As proof, she sites the recent debut of QVC’s new Fendi footwear program. During the first show, six of the nine shoe styles featured sold out, at prices ranging from $70 to $250 a pair.
One sign that the percentage of higher-income viewers is growing: Fine gold jewelry has eclipsed cubic zirconia as QVC’s No. 1 selling category. In April QVC launched Arte d’ Oro, a line of 18-karat gold Italian jewelry. Even at prices of $600 to $3,000 per piece, the collection blew out.
“We not only sold out, but we had to end the program 20 minutes ahead of schedule,” Ferracci says.
The Home Shopping Network, meanwhile, unveiled a fashion collection by Diane Von Furstenberg in April that raked in $1 million in sales during its three-hour premiere.
Lackey likes to buy fashion jewelry from QVC because the quality of the merchandise fools even veteran jewelry wearers. One Orange County socialite, who wears plenty of the real thing, went gaga when she spotted Lackey wearing a QVC watch with a gold link strap and Bulgari-style heart-shaped earrings.
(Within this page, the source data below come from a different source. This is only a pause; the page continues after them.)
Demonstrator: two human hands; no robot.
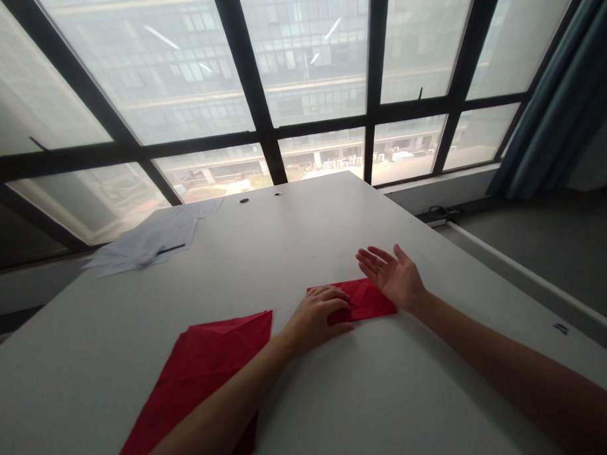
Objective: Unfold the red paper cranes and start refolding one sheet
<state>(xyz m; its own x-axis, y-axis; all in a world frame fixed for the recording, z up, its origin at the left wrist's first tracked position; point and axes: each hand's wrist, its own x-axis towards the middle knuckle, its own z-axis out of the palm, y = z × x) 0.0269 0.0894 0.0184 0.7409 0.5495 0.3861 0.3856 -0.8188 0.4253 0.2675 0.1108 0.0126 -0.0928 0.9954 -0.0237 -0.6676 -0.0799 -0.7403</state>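
Note:
A small rectangle of folded red cloth-like material lies flat on the white table. My left hand rests on its left end, fingers lying over the top and thumb apart along the near edge. At the other end, my right hand is open and turned with the palm partly showing; its fingers are stretched out and hold nothing. Whether the right hand touches the red piece I cannot tell. A larger, creased red piece is spread out at the left, partly hidden under my left forearm.
The white table reaches toward large dark-framed windows. Loose papers with a dark pen on them lie at the far left. Two small round holes sit near the back edge. A blue curtain hangs at the right.

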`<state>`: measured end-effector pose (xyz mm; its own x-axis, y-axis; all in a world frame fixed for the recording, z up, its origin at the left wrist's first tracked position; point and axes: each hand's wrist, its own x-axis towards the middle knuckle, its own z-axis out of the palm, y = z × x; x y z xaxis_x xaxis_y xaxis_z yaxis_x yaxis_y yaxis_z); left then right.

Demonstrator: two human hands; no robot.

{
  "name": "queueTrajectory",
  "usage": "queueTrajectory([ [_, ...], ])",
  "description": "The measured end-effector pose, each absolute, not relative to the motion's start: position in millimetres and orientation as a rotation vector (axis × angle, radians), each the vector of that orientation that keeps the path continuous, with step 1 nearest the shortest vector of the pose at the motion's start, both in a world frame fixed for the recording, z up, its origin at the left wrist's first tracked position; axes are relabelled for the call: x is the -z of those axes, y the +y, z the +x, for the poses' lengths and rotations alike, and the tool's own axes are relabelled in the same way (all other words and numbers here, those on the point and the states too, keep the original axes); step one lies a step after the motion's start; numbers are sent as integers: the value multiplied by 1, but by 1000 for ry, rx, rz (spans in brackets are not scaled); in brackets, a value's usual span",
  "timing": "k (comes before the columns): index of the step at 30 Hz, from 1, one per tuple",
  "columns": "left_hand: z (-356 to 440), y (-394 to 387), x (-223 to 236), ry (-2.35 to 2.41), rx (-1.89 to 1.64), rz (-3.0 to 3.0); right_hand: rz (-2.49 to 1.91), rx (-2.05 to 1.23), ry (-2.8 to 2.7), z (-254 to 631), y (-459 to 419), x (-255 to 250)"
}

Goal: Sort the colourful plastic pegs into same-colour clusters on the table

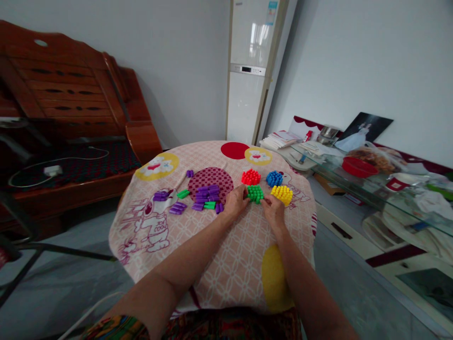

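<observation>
A tight block of green plastic tubes (255,194), standing upright side by side, is on the patterned tablecloth (233,250). My left hand (237,200) is at its left side, fingers curled and pressed against the tubes. On the right, my right hand (273,209) has its fingertips pinched together at the block's near right edge; a bit of green shows at the tips. Upright red tubes (251,177) stand just behind, blue tubes (274,178) behind and to the right, and yellow tubes (282,194) beyond my right hand.
Loose purple tubes (207,192) lie on the left half of the table, with several green ones (183,194) among them. A wooden bench (67,94) stands at the left. At the right is a glass-topped cabinet (382,198) holding a red bowl (359,166), papers and bags.
</observation>
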<state>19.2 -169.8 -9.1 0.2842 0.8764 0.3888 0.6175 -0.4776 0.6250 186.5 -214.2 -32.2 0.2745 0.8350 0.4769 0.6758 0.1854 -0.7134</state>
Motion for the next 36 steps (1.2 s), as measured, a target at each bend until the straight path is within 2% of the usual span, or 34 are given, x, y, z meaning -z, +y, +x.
queueTrajectory([
  [8,1,-164,-7,1436,-1146,2158,-1494,-160,-1387,191,-225,36],
  [13,-59,-147,-40,1790,-1171,2108,-1548,-101,-1413,194,-232,38],
  [17,-122,-132,-41,2140,-898,1993,-1550,-98,-1422,192,-232,36],
  [20,-156,-122,-25,2179,-666,1911,-1547,-102,-1410,191,-232,35],
  [23,-173,-116,-13,2131,-591,1875,-1554,-109,-1418,192,-232,36],
  [26,-175,-118,-17,2149,-607,1847,-1558,-109,-1427,194,-231,39],
  [29,-165,-124,-33,2086,-806,1808,-1571,-99,-1429,194,-230,41],
  [32,-138,-129,-45,1839,-1039,1782,-1573,-90,-1428,193,-229,41],
  [36,-74,-142,-44,1492,-1041,1879,-1554,-93,-1435,192,-231,38],
])
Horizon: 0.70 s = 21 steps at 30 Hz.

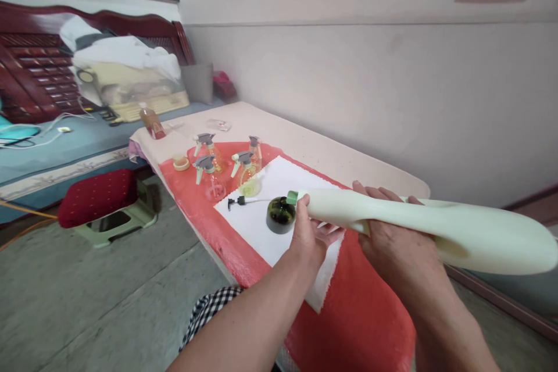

“You must be doing well,” she cooed.
Lackey says friends always look surprised when she tells them she ordered the pieces on TV, and that they cost $40 to $60.
“I tell people, ‘If you knew how much this cost you’d die.’ ”
She says she finds good deals on QVC, with prices “less than department stores but not as good as a discounter if they carried the same merchandise.”
Women make up the majority of TV shoppers (82% according to the Home Shopping Network), but men also watch and shop.
John Colleluori of Rancho Santa Margarita shops via TV because he’d rather flick on his remote control than go to a mall. He’s planning to avoid the hassle of holiday shopping by ordering presents in July. One year he bought a porcelain doll for his daughter.
“My daughter is a teen, so it’s harder for me to run from one end of the store to the other and buy her something without her seeing. She’s peeking into every bag. It’s hard to fool the kid,” Colleluori says. ‘This way, she’s quite astonished.”
When Debbie Konieczny of Foothill Ranch isn’t taking care of three children or working at her job as a medical assistant, she likes to unwind in front of the TV a couple of times a week and shop.
She buys all kinds of things--housewares, craft supplies, toys, figurines and “froufrou jewelry.”
“They are things you can’t find in a local mall,” she says. “I’ll be at a store and the cashier will say, ‘Where did you get that ring? It’s gorgeous.’ ” Konieczny finds shopping shows to be entertaining and informative.
While shopping shows tout their convenience (that’s what the C in QVC stands for, Ferracci says, while the Q and V are for quality and value), viewers also tune in for the companionship.
“You get to know the hosts. You follow their pregnancies and divorces,” Lackey says. “It’s like a girls’ night out.”
Tune into a shopping channel and you have an instant friend, a chummy host who will tell you jokes and share small tidbits about their friends and family while encouraging you to treat yourself to something like a cubic zirconia pendant.
Veterans of TV shopping shows keep their phones within reach to snap up an item before it sells out. They know if something’s really hot, it can be gone in two minutes.
Lackey can speed-dial the QVC automated service line using her Q-member number and charge her order on her Q-Card.
“Yes, in Orange County we have South Coast Plaza,” she says. “But this is right there on the screen.”